The wine served in a furancho is minimal intervention, made according to tradition—often using hybrid grape varieties—and often doesn’t contain sulfur. That sounds like something Alice Feiring would drink, right?

Furanchos are a great example of “wine for the people,” where the intermediaries between the vines and low-cost, accessible wine are pretty much nonexistent. But the lowly furancho is often forgotten in mainstream accounts of Galician wine tradition. A book published by the Galician government in the early 2000s notes as an aside that serious wine lovers “know better now” than to drink wine from a cunca. It seems like the winemaking establishment either forgets about the furancho entirely or regards it as something of an embarrassment.

This is a great example of the curious relationship between tradition and modernity in Galicia, and the anthropologists Pablo Alonso González and Eva Parga Dans have a fantastic article that lays it out. González and Dans argue that self-proclaimed natural winemakers in Galicia also make low-intervention wines with minimal sulfur, but the difference is that they have access to an establishment of wine critics, sommeliers, and importers who help them reach the natural-wine-drinking public (who tend to pay a premium for the wine). 
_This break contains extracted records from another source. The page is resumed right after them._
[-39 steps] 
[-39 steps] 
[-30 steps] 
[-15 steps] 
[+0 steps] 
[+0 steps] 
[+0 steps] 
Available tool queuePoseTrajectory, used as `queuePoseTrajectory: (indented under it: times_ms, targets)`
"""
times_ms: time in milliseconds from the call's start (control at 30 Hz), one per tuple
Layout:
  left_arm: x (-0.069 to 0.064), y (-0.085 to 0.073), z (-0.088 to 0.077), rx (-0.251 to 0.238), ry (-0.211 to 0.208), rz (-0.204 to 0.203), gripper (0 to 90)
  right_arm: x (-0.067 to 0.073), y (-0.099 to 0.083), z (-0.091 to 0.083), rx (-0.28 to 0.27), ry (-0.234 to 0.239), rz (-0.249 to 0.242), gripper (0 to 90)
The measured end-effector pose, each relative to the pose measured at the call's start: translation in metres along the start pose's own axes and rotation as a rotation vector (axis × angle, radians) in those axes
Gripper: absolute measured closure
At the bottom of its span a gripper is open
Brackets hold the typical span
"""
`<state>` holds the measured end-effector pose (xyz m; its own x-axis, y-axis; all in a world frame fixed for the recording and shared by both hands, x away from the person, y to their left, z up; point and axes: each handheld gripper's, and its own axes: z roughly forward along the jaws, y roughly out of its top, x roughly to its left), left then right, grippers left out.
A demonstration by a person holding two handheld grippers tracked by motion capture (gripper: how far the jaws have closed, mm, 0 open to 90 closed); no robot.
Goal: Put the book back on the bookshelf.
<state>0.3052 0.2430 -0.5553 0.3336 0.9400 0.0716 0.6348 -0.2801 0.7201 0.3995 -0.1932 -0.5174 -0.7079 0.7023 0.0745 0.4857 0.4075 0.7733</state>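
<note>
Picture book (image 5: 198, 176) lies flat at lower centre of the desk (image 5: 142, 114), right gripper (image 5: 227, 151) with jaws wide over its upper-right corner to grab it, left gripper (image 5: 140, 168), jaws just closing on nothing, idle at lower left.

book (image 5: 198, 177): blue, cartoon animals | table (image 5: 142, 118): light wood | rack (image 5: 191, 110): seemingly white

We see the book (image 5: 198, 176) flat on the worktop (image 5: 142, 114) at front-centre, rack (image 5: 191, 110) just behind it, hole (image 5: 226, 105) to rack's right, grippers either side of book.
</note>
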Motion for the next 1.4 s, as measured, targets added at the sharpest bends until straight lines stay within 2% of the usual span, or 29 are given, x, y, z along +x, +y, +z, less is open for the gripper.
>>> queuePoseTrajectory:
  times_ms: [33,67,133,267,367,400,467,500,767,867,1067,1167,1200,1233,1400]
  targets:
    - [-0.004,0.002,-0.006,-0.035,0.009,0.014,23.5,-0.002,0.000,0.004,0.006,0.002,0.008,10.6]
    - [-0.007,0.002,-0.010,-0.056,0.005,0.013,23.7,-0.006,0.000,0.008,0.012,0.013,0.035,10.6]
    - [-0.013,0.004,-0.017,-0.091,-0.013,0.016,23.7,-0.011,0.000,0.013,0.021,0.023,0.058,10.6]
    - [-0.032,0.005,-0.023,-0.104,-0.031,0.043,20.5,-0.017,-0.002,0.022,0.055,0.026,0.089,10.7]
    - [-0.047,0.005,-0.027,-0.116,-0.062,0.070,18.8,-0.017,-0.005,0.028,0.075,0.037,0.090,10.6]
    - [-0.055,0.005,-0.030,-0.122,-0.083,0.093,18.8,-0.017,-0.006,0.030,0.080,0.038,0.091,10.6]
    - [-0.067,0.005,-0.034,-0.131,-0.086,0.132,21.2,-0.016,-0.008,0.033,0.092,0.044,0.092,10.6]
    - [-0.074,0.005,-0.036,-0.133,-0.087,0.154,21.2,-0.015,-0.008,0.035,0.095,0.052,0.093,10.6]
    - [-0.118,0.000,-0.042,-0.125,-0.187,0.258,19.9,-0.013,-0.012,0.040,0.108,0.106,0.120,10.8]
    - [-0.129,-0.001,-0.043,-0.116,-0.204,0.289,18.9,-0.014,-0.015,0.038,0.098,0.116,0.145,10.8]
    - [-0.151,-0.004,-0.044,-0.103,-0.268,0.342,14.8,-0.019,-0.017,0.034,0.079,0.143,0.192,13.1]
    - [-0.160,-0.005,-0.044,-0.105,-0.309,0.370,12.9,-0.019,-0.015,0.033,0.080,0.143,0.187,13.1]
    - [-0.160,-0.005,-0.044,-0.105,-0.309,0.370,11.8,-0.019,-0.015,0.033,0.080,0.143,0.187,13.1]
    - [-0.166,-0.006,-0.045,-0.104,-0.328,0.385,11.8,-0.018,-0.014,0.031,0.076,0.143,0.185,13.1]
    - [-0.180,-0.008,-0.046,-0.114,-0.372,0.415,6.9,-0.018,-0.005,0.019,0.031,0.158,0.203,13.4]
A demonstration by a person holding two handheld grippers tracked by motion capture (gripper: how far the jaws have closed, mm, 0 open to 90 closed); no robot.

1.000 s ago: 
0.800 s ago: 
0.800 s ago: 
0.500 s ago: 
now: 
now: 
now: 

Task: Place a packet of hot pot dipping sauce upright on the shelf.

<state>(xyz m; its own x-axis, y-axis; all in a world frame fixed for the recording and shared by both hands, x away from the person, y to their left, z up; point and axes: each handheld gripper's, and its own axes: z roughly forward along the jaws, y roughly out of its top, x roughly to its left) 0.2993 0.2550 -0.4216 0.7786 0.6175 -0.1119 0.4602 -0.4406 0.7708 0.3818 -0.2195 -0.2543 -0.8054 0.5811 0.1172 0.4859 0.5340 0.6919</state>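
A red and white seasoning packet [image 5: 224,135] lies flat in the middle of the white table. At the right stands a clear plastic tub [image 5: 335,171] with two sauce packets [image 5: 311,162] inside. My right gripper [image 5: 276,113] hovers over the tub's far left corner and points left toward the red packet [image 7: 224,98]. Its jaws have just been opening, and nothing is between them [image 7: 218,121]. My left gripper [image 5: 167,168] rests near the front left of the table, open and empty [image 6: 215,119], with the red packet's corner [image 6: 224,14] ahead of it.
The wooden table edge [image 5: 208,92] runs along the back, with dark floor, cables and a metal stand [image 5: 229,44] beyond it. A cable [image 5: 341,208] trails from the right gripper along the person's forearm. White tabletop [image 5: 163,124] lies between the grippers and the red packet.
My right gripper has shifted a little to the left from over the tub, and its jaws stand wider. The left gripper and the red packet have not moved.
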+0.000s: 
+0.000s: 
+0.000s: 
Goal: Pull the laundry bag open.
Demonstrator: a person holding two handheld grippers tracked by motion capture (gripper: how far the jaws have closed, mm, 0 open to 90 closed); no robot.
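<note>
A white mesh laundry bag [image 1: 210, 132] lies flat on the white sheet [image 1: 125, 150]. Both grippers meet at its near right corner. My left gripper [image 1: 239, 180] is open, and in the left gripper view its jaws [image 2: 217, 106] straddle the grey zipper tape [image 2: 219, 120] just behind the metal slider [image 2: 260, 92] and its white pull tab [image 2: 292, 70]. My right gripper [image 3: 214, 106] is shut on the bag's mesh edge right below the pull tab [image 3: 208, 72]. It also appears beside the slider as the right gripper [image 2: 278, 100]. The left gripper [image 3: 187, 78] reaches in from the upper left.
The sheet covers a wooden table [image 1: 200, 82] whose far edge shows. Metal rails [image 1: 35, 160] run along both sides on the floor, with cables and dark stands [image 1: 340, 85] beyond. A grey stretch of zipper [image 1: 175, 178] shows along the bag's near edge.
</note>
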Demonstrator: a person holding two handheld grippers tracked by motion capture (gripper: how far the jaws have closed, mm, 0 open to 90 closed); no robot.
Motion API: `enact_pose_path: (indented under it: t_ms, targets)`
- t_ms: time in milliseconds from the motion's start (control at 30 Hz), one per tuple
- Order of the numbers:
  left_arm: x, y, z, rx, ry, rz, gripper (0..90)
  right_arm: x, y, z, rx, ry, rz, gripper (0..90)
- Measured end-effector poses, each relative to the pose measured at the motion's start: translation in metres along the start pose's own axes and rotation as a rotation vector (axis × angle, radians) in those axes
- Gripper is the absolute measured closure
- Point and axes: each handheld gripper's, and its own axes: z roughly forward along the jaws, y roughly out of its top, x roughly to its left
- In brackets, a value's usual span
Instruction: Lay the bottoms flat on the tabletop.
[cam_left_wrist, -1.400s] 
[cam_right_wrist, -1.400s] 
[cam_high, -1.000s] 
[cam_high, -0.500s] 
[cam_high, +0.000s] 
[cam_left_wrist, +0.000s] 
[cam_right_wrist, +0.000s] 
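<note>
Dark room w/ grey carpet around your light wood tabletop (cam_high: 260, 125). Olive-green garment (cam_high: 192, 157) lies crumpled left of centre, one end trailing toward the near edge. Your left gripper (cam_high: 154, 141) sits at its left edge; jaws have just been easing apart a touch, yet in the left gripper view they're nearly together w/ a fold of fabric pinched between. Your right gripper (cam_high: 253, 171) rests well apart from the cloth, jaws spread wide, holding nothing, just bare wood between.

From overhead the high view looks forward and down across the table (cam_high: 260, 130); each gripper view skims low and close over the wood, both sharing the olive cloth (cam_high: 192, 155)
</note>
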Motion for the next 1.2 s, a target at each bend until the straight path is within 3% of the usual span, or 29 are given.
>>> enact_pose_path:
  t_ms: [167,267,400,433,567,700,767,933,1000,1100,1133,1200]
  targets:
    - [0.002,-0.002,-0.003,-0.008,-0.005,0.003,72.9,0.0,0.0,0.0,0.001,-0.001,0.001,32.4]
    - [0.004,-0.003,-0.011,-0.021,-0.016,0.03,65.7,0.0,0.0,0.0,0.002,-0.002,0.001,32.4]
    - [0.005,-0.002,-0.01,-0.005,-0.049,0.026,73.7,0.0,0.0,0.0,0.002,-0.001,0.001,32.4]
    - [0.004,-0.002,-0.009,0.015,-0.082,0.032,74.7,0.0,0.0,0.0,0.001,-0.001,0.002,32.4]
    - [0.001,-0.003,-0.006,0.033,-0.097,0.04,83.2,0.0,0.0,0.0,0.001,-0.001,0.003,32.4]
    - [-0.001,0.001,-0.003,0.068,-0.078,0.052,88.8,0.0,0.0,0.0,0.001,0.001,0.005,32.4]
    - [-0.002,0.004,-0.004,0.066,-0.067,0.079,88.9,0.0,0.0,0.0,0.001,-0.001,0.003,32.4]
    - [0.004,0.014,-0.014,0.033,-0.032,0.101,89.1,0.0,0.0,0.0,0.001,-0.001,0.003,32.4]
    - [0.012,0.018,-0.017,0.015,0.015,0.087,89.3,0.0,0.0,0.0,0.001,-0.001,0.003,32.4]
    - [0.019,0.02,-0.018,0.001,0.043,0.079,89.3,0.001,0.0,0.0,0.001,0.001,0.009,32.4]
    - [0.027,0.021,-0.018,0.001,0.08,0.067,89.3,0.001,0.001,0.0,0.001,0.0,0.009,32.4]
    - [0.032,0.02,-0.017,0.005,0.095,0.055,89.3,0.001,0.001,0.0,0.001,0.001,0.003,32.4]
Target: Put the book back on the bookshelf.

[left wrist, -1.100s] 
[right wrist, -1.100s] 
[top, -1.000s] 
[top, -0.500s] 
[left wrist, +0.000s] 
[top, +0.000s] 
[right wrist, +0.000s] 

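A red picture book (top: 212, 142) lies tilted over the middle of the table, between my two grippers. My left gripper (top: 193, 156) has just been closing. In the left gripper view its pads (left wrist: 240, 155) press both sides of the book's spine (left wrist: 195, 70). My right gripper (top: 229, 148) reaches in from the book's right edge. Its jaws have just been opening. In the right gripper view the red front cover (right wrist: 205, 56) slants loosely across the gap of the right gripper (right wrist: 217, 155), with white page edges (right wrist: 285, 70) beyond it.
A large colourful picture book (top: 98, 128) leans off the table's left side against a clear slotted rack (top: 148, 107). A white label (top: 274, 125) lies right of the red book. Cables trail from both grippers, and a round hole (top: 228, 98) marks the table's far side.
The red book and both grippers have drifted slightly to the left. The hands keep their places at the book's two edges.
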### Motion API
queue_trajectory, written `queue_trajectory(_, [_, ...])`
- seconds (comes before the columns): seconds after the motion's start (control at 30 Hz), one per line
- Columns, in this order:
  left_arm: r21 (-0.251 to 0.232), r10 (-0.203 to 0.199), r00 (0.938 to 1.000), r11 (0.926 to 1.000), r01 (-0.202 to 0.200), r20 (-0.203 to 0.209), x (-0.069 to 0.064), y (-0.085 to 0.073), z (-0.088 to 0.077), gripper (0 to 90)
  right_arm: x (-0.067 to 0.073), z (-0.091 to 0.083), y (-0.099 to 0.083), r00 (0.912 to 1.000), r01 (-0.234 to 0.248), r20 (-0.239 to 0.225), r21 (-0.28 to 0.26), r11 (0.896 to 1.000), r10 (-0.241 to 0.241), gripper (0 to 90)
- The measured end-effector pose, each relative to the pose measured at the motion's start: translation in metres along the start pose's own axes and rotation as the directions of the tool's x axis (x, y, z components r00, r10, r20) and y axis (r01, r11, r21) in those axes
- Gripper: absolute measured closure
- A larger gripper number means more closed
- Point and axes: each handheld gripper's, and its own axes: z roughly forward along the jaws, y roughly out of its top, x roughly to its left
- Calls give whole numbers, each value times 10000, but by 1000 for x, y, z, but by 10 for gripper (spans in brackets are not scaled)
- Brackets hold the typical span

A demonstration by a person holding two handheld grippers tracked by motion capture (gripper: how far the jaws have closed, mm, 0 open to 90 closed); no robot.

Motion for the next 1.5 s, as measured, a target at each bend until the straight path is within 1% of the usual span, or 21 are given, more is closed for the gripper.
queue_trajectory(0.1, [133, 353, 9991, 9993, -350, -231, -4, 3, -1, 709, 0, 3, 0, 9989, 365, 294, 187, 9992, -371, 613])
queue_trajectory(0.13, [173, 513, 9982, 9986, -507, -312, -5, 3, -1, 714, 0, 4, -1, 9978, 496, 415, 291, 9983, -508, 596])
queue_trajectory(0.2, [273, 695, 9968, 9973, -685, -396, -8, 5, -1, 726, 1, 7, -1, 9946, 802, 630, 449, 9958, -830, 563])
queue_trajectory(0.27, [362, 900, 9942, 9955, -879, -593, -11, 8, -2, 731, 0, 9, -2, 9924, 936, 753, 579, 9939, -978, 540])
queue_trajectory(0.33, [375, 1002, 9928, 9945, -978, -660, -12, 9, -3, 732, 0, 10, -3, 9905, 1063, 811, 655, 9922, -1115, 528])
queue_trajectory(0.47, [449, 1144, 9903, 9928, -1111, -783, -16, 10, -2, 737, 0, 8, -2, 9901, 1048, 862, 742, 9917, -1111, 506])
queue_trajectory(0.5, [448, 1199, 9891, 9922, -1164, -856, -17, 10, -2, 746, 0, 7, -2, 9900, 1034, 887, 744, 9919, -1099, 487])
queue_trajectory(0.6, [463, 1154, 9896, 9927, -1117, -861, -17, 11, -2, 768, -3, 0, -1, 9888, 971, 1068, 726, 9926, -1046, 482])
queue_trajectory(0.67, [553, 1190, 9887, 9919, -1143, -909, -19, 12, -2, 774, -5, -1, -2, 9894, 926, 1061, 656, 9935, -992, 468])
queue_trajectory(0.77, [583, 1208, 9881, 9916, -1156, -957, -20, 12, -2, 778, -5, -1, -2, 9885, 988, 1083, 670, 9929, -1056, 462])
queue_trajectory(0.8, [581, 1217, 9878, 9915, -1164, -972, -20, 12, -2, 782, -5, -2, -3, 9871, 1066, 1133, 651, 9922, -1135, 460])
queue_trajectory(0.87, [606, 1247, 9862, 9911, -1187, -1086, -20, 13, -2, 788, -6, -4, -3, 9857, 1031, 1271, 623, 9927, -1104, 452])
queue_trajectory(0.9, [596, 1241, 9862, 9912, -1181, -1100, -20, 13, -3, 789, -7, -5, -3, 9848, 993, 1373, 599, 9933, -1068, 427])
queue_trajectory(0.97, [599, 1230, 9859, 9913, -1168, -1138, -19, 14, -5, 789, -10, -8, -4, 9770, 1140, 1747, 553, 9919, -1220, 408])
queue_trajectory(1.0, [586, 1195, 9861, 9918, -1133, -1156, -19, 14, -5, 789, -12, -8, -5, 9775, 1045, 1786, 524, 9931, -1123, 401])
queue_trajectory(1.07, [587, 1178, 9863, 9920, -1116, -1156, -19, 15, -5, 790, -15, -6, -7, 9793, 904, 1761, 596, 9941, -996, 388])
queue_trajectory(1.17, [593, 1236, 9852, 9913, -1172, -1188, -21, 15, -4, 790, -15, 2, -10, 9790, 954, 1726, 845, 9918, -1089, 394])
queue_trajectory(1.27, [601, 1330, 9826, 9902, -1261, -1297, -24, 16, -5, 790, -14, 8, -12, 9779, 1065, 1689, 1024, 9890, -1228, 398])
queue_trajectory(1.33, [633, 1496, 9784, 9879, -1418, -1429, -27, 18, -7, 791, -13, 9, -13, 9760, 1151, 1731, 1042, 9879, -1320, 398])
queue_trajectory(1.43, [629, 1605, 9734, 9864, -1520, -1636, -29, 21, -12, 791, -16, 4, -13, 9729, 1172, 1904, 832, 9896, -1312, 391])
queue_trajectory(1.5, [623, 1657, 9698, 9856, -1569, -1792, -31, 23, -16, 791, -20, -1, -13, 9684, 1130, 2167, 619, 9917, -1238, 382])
González and Dans write that “Furanchos avoid the modern division between spaces of production and consumption. Both spheres are bridged by the Galician performative notion of enxebre, meaning authentic, genuine, natural, or unspoiled. Making enxebre wine involves a rejection of oenological science and wine chemistry, and a celebration of naturalness and handiwork.”

The notion—whether performative or not—of “authentic, genuine, natural, and unspoiled” is pretty in right now. So what’s the difference between what comes out of a furancho and what gets poured for $18 a glass in Brooklyn? Is the expensive stuff just the by-product of a supply chain of intermediaries bringing products to elite consumers thousands of miles away, telling us that something is more worthy because it’s natural and comes with a fun label? I’ll leave it to the reader to decide.

But if you want to drink cool wine for cheap in an interesting setting, head to Galicia and look out for the laurel branches. Regardless of their official standing, furanchos are an important part of the tradition in Galicia, and they deserve a seat at the table when talking about the history of the way wine was made and consumed here for hundreds of years.